Task data section start

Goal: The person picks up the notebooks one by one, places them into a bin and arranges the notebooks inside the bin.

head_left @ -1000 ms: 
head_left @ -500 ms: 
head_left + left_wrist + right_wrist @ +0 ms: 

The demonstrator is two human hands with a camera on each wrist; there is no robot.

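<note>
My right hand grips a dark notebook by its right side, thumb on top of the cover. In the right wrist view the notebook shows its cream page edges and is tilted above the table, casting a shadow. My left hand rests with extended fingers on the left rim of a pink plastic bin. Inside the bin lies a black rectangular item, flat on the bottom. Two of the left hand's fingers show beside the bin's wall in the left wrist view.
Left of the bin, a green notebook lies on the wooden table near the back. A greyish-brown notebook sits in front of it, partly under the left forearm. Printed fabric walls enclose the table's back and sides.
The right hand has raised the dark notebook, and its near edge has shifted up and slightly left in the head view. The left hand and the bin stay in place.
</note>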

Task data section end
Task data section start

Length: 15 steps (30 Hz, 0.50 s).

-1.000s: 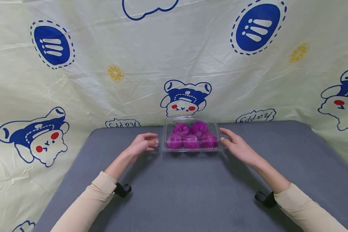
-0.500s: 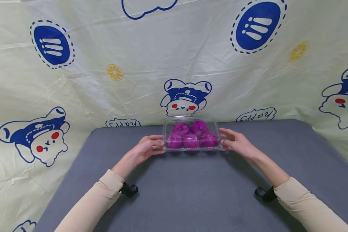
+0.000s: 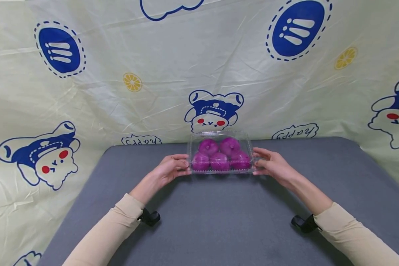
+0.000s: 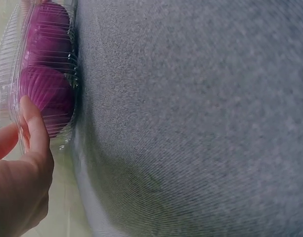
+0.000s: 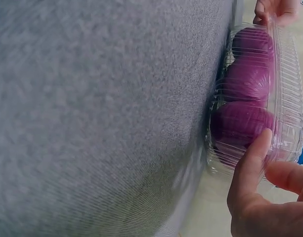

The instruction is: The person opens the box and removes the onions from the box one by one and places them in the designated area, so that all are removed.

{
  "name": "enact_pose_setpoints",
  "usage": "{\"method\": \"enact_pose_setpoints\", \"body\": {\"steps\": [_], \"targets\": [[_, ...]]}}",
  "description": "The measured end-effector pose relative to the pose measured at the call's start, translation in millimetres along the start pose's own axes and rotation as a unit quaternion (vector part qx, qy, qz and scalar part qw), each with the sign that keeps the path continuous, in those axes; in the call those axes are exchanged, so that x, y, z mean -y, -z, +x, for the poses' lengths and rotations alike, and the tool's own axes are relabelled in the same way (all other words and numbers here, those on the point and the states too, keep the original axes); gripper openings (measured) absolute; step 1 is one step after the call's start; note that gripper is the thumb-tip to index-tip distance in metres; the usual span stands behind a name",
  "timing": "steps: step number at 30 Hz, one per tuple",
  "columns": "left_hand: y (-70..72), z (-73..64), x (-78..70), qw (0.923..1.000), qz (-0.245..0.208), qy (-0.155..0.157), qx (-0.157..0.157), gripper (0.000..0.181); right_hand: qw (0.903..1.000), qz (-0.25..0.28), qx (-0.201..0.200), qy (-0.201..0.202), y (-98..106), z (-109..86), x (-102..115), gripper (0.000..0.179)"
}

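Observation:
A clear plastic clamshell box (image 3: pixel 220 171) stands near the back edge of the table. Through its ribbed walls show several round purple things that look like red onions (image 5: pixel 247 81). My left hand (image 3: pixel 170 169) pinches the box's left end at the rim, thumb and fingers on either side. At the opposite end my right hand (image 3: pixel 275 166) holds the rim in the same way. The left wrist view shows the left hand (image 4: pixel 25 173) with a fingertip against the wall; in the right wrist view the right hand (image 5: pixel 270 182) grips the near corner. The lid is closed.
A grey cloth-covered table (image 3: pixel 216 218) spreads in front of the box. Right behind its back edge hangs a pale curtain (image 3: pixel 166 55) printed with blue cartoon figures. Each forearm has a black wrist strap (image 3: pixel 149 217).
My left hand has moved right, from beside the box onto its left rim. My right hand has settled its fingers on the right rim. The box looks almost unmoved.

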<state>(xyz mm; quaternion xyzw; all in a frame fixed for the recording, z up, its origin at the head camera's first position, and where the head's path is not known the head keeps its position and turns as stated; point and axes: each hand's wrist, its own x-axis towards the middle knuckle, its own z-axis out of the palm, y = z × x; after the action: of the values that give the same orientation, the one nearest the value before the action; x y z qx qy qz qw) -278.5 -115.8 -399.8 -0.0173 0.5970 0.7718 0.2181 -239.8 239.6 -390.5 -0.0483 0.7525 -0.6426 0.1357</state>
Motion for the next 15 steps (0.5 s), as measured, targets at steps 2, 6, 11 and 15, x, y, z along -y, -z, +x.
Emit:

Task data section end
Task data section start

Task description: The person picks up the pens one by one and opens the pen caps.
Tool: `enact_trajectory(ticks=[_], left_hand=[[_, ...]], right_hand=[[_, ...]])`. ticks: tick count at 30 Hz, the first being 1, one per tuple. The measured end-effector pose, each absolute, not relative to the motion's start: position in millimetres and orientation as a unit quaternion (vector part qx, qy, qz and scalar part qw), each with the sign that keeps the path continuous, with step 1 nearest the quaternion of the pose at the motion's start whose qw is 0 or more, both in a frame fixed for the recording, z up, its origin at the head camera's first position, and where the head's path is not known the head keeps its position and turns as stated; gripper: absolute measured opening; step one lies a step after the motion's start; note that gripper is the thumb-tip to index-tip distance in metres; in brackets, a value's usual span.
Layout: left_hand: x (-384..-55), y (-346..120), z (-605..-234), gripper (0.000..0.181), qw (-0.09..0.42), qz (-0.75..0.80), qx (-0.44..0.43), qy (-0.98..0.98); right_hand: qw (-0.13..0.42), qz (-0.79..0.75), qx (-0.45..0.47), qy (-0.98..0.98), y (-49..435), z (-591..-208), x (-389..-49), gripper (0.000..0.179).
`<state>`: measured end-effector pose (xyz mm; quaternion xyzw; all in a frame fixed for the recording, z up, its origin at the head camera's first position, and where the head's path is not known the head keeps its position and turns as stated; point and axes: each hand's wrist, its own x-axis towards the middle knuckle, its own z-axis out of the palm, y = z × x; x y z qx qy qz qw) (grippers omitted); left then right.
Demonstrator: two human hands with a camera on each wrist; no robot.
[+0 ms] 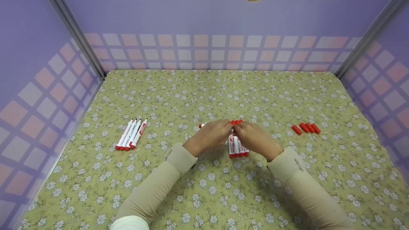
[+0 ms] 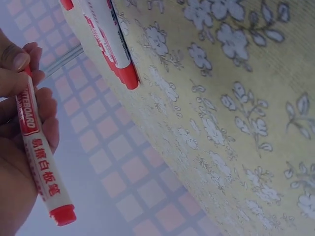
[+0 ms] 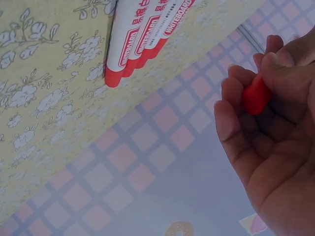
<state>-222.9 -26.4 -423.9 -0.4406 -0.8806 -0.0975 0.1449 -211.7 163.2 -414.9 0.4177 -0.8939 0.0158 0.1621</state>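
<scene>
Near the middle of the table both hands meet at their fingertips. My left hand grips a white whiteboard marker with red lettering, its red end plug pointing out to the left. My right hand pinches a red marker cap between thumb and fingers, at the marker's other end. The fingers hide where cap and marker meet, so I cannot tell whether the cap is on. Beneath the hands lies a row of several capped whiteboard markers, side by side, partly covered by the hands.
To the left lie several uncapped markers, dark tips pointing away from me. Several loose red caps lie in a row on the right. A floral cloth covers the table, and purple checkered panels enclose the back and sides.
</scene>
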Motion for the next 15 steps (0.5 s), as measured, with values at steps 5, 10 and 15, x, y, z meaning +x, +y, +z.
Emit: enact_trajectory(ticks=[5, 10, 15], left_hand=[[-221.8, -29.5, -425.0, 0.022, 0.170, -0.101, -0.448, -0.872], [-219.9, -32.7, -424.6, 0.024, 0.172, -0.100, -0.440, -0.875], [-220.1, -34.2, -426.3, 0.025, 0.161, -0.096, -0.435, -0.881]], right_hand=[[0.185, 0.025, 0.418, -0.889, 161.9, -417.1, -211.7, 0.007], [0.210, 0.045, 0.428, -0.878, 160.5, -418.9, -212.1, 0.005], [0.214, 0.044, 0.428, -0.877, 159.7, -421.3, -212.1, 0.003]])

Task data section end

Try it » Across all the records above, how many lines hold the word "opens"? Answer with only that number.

Solution to this exercise » 2